Start of Supplied data
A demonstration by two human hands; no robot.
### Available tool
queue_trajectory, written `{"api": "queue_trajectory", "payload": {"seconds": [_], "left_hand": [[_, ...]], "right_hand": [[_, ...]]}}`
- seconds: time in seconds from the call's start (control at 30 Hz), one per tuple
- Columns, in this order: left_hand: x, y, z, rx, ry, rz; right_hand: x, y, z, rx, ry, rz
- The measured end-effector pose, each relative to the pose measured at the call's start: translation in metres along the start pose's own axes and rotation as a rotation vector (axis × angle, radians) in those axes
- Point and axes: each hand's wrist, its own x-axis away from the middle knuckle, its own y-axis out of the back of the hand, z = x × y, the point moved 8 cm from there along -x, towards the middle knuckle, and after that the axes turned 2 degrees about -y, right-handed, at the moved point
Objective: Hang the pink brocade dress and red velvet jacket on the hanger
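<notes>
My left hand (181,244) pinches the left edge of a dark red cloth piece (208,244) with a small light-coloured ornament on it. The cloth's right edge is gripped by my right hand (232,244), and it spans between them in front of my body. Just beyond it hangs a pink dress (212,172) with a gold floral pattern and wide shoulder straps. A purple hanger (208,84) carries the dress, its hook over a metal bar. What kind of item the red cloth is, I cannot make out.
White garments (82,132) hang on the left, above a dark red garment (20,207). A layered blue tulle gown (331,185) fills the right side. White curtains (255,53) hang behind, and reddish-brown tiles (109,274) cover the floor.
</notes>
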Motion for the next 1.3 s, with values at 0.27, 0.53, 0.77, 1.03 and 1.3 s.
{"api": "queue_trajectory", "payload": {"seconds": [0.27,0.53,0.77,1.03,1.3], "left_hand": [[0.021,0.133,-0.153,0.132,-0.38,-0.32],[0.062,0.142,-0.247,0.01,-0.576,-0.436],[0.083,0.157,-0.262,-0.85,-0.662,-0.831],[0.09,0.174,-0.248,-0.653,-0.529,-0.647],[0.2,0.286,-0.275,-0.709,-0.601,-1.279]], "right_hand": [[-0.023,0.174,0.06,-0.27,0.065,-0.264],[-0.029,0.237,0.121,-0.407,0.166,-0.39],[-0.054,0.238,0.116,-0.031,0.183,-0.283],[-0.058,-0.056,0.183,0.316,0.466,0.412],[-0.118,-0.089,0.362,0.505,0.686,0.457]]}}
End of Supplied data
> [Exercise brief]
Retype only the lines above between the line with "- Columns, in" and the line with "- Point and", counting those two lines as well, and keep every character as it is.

> [Response for this exercise]
- Columns, in this order: left_hand: x, y, z, rx, ry, rz; right_hand: x, y, z, rx, ry, rz
- The measured end-effector pose, each relative to the pose measured at the call's start: translation in metres along the start pose's own axes and rotation as a rotation vector (axis × angle, radians) in those axes
- Point and axes: each hand's wrist, its own x-axis away from the middle knuckle, its own y-axis out of the back of the hand, z = x × y, the point moved 8 cm from there along -x, towards the middle knuckle, and after that the axes turned 2 degrees about -y, right-handed, at the moved point

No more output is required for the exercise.